**What is required:**
Print each entry as it appears. Images stay out of the copy.

(Input data)

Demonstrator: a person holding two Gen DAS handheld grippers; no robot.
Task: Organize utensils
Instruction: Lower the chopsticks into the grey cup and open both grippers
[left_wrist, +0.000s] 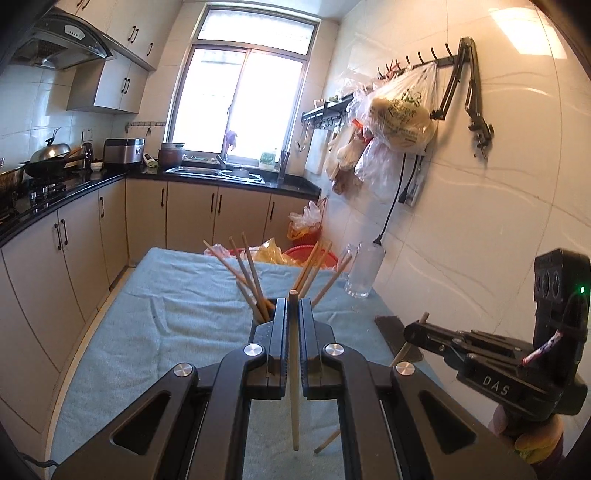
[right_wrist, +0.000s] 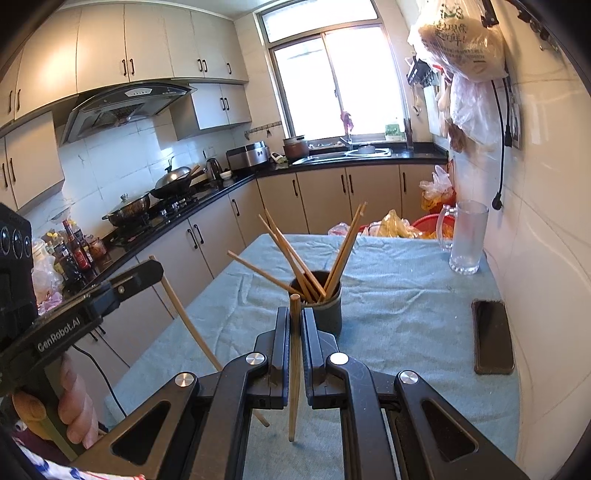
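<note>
Holding one pale wooden chopstick clenched upright in my left claw and another in my right claw, I fear either snagging the splayed sticks in the dark round holder just ahead.

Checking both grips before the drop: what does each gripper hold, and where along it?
Left gripper and right gripper each pinch one chopstick near its upper end.

Home kitchen: range hood, sink.
</note>
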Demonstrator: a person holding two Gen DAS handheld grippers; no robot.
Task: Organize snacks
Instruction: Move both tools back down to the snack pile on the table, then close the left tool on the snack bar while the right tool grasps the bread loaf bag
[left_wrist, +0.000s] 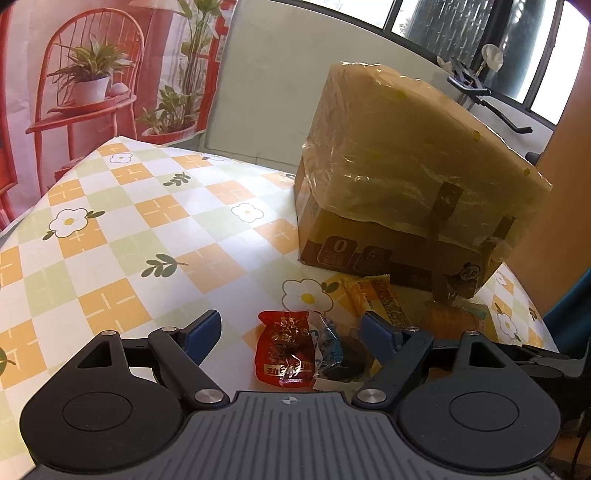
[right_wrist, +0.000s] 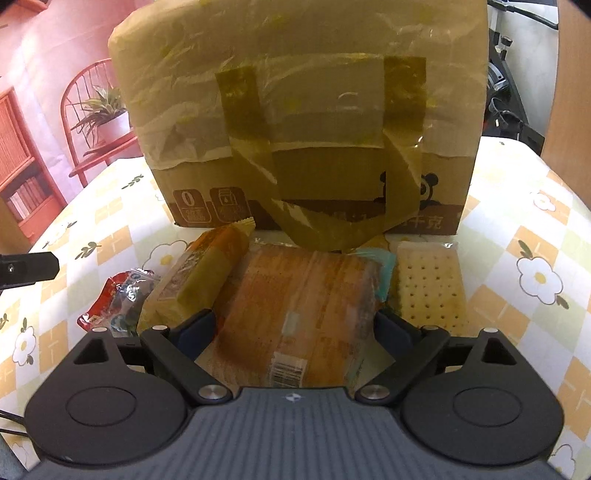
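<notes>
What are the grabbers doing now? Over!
Left gripper open over red snack packet. Right gripper open around big orange pack. Taped cardboard box close behind.

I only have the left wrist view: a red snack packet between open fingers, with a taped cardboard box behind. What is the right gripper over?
Observer: The right gripper is open, with its fingers on either side of a large orange-brown packet.
Operator: Is there anything beyond that packet? My view cuts off there.
Observer: A clear pack of square crackers lies to its right, in front of the box.
Operator: Which face of the big packet is up?
Observer: The face with the barcode label, at the end nearest the gripper.
</notes>
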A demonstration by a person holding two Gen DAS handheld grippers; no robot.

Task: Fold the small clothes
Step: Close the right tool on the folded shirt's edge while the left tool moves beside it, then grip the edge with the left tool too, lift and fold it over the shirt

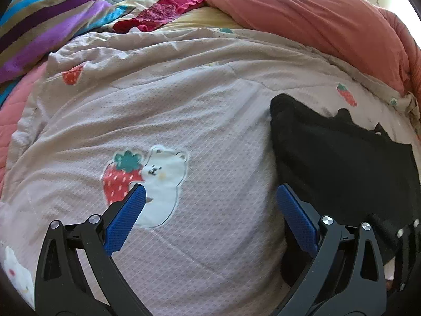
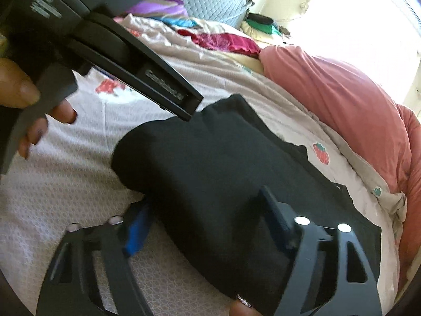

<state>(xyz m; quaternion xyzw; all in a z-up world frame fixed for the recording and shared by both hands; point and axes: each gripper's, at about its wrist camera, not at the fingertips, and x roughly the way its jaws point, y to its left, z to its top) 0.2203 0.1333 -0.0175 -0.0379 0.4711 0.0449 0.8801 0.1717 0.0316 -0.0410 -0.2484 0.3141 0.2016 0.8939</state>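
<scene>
Looking down my left gripper (image 1: 210, 197), I see its jaws spread, released over the pale strawberry-print quilt (image 1: 184, 100). My right gripper (image 2: 204, 206) straddles the folded black garment (image 2: 210, 163), lower centre; whether the pads press it, I cannot tell.

We are seeing the black garment (image 2: 210, 173) running behind the right gripper (image 2: 208, 210) at the lower middle of the right wrist frame, so we cannot tell whether the pads are pressing it. In the left wrist frame, its right part is leaving the frame edge.
</scene>
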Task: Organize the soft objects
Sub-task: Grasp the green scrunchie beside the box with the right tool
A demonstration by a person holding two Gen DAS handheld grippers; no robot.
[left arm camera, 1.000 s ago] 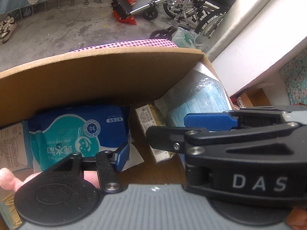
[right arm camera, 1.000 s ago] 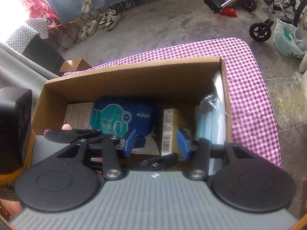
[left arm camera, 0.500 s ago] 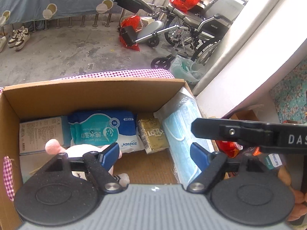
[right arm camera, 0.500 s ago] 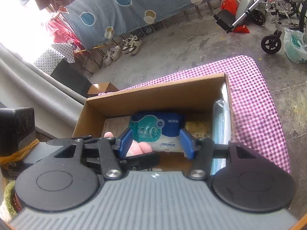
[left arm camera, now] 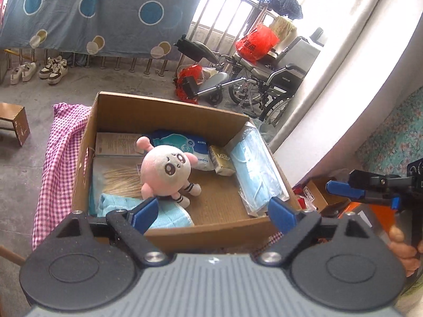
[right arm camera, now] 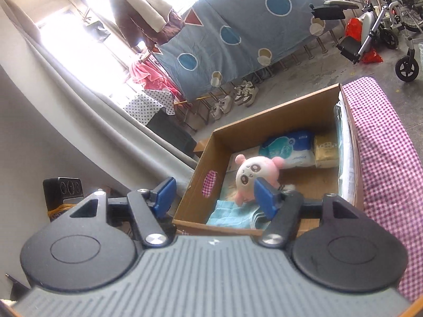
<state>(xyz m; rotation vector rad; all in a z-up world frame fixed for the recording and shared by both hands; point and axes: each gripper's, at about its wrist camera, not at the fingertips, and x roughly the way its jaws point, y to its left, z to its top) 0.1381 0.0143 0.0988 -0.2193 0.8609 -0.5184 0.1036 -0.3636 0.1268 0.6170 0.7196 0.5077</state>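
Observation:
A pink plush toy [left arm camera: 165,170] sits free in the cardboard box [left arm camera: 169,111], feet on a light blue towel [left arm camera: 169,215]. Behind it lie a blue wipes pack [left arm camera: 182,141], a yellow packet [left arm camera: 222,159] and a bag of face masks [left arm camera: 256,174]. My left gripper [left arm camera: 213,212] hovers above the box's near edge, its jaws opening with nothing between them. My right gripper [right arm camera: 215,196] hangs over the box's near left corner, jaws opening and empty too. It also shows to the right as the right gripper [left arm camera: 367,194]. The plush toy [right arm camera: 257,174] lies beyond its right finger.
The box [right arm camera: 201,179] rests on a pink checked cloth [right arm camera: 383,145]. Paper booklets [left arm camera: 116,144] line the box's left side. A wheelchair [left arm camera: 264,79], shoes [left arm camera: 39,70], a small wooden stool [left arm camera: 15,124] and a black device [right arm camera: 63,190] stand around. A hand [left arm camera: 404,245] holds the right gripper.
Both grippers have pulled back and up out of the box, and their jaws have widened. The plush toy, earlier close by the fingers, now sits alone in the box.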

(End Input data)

**Answer to this task:**
Demonstrator: a person holding two Gen DAS handheld grippers; no robot.
Task: Organize utensils
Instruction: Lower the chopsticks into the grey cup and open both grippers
[left_wrist, +0.000s] 
[right_wrist, +0.000s] 
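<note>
Holding one pale wooden chopstick clenched upright in my left claw and another in my right claw, I fear either snagging the splayed sticks in the dark round holder just ahead.

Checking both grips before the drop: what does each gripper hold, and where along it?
Left gripper and right gripper each pinch one chopstick near its upper end.

Home kitchen: range hood, sink.
</note>
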Demonstrator: a person holding two Gen DAS handheld grippers; no robot.
Task: Organize snacks
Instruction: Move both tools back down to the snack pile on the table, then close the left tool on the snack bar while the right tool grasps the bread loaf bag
[left_wrist, +0.000s] 
[right_wrist, +0.000s] 
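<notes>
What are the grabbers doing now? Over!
Left gripper open over red snack packet. Right gripper open around big orange pack. Taped cardboard box close behind.

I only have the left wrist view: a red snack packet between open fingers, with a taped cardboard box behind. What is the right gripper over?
Observer: The right gripper is open, with its fingers on either side of a large orange-brown packet.
Operator: Is there anything beyond that packet? My view cuts off there.
Observer: A clear pack of square crackers lies to its right, in front of the box.
Operator: Which face of the big packet is up?
Observer: The face with the barcode label, at the end nearest the gripper.
</notes>
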A demonstration by a person holding two Gen DAS handheld grippers; no robot.

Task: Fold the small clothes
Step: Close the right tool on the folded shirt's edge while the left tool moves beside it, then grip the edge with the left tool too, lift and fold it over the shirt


<state>(xyz m; quaternion xyzw; all in a z-up world frame fixed for the recording and shared by both hands; point and axes: each gripper's, at about its wrist camera, not at the fingertips, and x roughly the way its jaws point, y to its left, z to its top) 0.2203 0.1333 -0.0175 -0.0379 0.4711 0.0449 0.8801 0.1717 0.0316 -0.0410 -0.2484 0.3141 0.2016 0.8939</state>
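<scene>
Looking down my left gripper (image 1: 210, 197), I see its jaws spread, released over the pale strawberry-print quilt (image 1: 184, 100). My right gripper (image 2: 204, 206) straddles the folded black garment (image 2: 210, 163), lower centre; whether the pads press it, I cannot tell.

We are seeing the black garment (image 2: 210, 173) running behind the right gripper (image 2: 208, 210) at the lower middle of the right wrist frame, so we cannot tell whether the pads are pressing it. In the left wrist frame, its right part is leaving the frame edge.
</scene>
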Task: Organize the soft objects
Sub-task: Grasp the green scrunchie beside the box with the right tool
A demonstration by a person holding two Gen DAS handheld grippers; no robot.
[left arm camera, 1.000 s ago] 
[right arm camera, 1.000 s ago] 
[left arm camera, 0.500 s ago] 
[right arm camera, 0.500 s ago] 
[left arm camera, now] 
[right arm camera, now] 
<state>(xyz m; rotation vector rad; all in a z-up world frame fixed for the recording and shared by both hands; point and axes: each gripper's, at about its wrist camera, not at the fingertips, and x roughly the way its jaws point, y to its left, z to its top) 0.1381 0.0143 0.0988 -0.2193 0.8609 -0.5184 0.1036 -0.3636 0.1268 0.6170 0.7196 0.5077</state>
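Observation:
A pink plush toy [left arm camera: 165,170] sits free in the cardboard box [left arm camera: 169,111], feet on a light blue towel [left arm camera: 169,215]. Behind it lie a blue wipes pack [left arm camera: 182,141], a yellow packet [left arm camera: 222,159] and a bag of face masks [left arm camera: 256,174]. My left gripper [left arm camera: 213,212] hovers above the box's near edge, its jaws opening with nothing between them. My right gripper [right arm camera: 215,196] hangs over the box's near left corner, jaws opening and empty too. It also shows to the right as the right gripper [left arm camera: 367,194]. The plush toy [right arm camera: 257,174] lies beyond its right finger.
The box [right arm camera: 201,179] rests on a pink checked cloth [right arm camera: 383,145]. Paper booklets [left arm camera: 116,144] line the box's left side. A wheelchair [left arm camera: 264,79], shoes [left arm camera: 39,70], a small wooden stool [left arm camera: 15,124] and a black device [right arm camera: 63,190] stand around. A hand [left arm camera: 404,245] holds the right gripper.
Both grippers have pulled back and up out of the box, and their jaws have widened. The plush toy, earlier close by the fingers, now sits alone in the box.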

There is no more output for this exercise.